Dataset records:

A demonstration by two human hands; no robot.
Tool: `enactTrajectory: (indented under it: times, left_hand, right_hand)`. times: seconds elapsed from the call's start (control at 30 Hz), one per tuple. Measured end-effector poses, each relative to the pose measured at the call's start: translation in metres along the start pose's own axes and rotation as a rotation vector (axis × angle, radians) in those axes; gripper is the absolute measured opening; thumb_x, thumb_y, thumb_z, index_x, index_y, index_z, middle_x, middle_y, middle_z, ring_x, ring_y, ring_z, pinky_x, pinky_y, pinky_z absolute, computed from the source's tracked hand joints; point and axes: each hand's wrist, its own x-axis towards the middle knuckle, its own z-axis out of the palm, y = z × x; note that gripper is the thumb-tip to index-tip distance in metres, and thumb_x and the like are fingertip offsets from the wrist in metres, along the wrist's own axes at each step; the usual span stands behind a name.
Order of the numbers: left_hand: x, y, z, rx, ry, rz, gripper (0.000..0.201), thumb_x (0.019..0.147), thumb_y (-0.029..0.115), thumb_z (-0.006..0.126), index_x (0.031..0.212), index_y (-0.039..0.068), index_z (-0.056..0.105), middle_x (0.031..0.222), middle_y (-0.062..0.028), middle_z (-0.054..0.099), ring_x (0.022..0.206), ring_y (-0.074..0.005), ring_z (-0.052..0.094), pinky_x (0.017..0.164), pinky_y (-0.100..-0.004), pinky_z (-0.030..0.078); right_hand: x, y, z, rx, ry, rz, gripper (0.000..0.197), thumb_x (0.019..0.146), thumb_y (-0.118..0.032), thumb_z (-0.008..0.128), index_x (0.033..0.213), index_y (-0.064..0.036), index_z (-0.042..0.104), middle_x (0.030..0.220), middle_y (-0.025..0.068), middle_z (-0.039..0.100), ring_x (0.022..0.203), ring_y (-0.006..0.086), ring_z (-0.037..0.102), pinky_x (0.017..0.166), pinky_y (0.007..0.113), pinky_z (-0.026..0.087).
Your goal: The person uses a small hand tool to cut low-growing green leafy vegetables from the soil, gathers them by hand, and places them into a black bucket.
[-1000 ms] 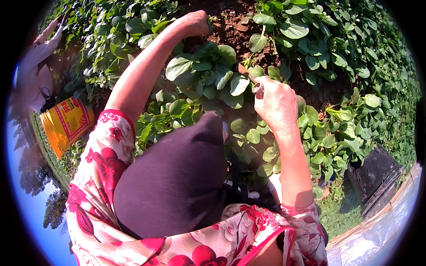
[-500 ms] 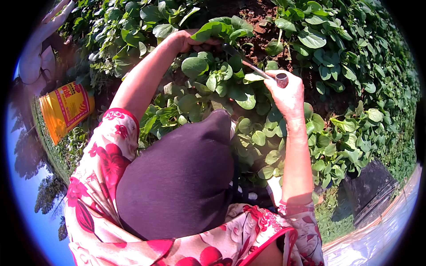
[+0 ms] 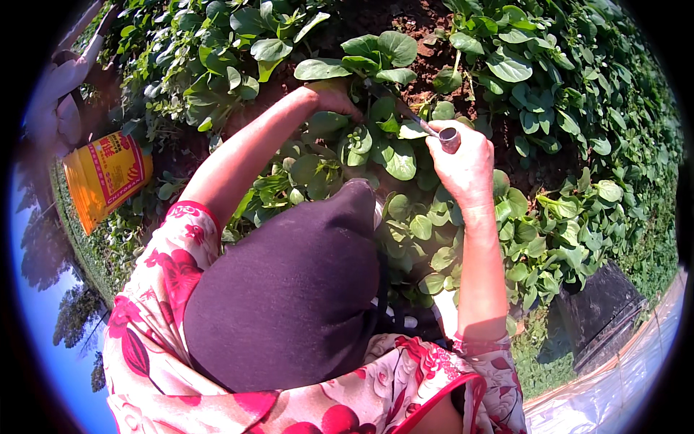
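Observation:
My right hand [image 3: 466, 163] is closed around a metal hand tool [image 3: 416, 117] with a hollow round handle end. Its narrow, dark shaft slants up and left to the base of a leafy green plant [image 3: 379, 58], and leaves hide the tip, so its exact kind cannot be told. My left hand [image 3: 335, 98] is low at the left side of the same plant, curled in at its base. Leaves and shadow partly cover those fingers. The plant stands upright with broad, rounded leaves spread above both the hand and the tool.
Dense leafy greens [image 3: 571, 94] surround my hands, with reddish soil [image 3: 426, 29] behind. A yellow bucket [image 3: 108, 173] is tilted at the left, near another person [image 3: 61, 101]. At lower right are a black object [image 3: 603, 307] and shiny plastic sheeting [image 3: 614, 398]. My dark-covered knee [image 3: 289, 289] is between my arms.
My left hand has moved slightly right and down, towards the plant's base. The plant's leaves have spread out to the left above it. My right hand and the tool have shifted only slightly.

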Motion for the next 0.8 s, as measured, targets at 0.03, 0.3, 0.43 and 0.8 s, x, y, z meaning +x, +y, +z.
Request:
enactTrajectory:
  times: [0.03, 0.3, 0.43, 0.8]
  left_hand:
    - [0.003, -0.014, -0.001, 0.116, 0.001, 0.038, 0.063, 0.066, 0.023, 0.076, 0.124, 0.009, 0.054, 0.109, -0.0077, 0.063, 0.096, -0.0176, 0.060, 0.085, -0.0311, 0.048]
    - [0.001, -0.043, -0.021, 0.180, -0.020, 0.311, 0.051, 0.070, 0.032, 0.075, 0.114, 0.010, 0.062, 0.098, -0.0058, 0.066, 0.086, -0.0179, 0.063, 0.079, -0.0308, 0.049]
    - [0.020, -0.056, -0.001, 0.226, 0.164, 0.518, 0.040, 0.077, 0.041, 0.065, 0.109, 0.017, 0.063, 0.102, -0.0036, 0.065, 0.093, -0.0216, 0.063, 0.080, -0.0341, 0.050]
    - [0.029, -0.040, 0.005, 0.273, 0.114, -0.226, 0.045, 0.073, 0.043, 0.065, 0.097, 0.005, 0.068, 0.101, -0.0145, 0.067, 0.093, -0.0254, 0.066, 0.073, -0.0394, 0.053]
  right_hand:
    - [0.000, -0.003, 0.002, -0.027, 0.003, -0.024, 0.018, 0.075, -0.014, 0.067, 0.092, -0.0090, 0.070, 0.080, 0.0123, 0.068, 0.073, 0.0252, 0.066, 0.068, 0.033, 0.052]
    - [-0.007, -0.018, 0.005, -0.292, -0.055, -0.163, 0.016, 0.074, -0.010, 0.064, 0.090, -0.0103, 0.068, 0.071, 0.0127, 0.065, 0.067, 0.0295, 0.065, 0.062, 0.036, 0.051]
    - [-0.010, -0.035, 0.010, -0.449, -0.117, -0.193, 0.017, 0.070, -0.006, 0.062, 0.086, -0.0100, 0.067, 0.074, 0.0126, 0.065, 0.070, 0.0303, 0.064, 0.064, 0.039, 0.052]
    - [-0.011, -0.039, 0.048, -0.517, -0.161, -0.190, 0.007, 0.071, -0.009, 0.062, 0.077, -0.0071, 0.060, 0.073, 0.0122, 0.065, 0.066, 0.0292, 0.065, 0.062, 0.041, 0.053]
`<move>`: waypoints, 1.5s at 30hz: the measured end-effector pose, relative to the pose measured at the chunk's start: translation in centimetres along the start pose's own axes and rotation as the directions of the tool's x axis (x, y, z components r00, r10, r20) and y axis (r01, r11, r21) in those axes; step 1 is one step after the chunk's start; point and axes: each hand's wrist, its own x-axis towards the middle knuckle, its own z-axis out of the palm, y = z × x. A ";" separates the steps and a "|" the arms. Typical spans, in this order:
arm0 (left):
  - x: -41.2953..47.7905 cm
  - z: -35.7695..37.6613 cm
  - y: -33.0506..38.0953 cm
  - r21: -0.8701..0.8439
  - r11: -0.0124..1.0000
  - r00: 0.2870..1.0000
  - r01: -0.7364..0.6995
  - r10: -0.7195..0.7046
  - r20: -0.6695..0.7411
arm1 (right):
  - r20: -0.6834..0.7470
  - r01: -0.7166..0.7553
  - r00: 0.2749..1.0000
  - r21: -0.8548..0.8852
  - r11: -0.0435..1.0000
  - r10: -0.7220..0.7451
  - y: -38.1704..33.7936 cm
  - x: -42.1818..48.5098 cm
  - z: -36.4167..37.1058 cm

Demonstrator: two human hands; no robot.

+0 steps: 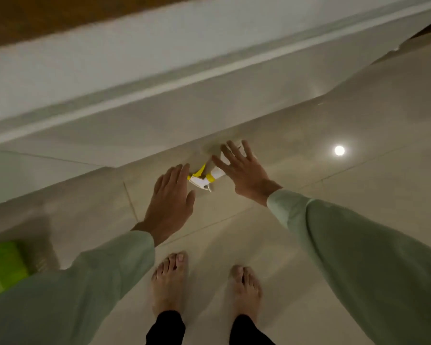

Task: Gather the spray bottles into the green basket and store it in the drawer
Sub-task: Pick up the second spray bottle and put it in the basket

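Observation:
A white spray bottle [205,179] with a yellow collar and yellow trigger lies on its side on the glossy tiled floor, close to the white cabinet base. My left hand [171,202] hovers just left of its nozzle, fingers apart and holding nothing. My right hand [241,169] is spread over the bottle's body and hides most of it; the fingers are not closed around it. A blurred corner of the green basket [3,266] shows at the left edge, on the floor.
A long white cabinet front [159,78] runs diagonally across the top, with a brown wooden surface [35,16] above it. My two bare feet [207,287] stand on the beige tiles below the hands. A ceiling light's reflection [339,150] glares at right.

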 end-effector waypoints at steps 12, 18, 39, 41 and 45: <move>-0.2 2.1 0.1 -0.044 0.993 0.993 0.112 -0.114 -0.035 | 0.021 -0.161 0.987 0.225 0.961 0.160 0.1 1.0 1.2; -8.4 -5.5 1.9 -0.110 0.976 0.973 0.185 -0.198 -0.115 | 0.017 -0.240 0.960 0.567 0.788 0.280 -3.9 -7.1 -5.9; -42.1 -20.6 -20.9 -0.311 0.876 0.814 0.369 -0.466 -0.347 | -0.250 0.135 0.929 0.915 0.381 0.273 -41.7 -12.8 -29.6; -44.9 -21.0 -23.7 -0.331 0.857 0.798 0.395 -0.499 -0.338 | -0.270 0.195 0.929 0.938 0.285 0.253 -45.7 -12.2 -30.8; -48.2 -21.3 -28.3 -0.349 0.827 0.782 0.441 -0.545 -0.304 | -0.273 0.233 0.929 0.956 0.181 0.248 -52.0 -10.7 -33.1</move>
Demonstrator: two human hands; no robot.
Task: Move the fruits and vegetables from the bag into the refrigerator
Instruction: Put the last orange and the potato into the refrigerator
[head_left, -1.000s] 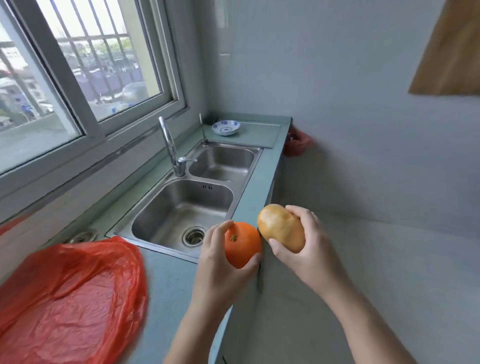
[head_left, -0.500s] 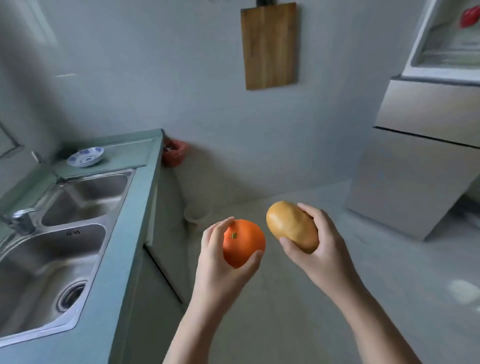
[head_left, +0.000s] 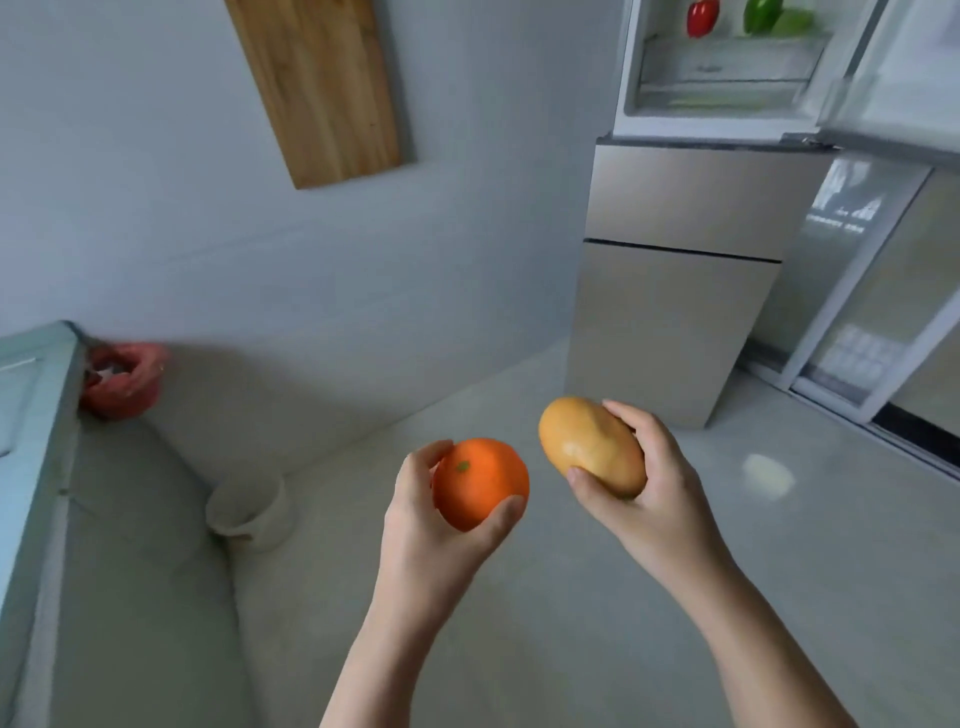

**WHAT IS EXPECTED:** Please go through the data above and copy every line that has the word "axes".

**ANSWER:**
Tool: `enactTrajectory: (indented under it: times, left_hand, right_hand)`. times: seconds elapsed from the call's start (control at 30 Hz), one per tuple. Measured end-effector poses, each relative to the pose measured at the call's start: translation in metres along the start pose's own axes and rotation as a rotation vector (axis × angle, radians) in those axes; gripper is the absolute measured opening; thumb_x, thumb_y, thumb_z, index_x, index_y, index_z, middle_x, middle_y, middle_z, ring_x, ring_y, ring_z, pinky_x, pinky_y, pinky_z absolute, computed from the source's tracked hand joints; point and axes: each hand's wrist, its own x-axis towards the middle knuckle, its own z-axis out of the palm, y = z × x; note that gripper is the thumb-tip to index-tip distance in metres, and thumb_x and the like are fingertip offsets from the wrist in metres, along the wrist's own axes at each step; the usual span stands behind a name.
`<move>`: waypoints, 1.5s at 30hz: the measured end-effector pose, relative to the pose measured at the chunk's start: translation in centimetres along the start pose's own axes and rotation as the directions of the tool's x axis (x, y, z components r00, r10, r20) and y axis (r01, r11, r21) in those axes; step 1 is one step after the chunk's start; point and axes: each hand's wrist, its own x-axis towards the middle knuckle, its own z-axis out of the palm, y = z × x. A ";" separates the steps and a "|" the arms. Typical spans, in this order:

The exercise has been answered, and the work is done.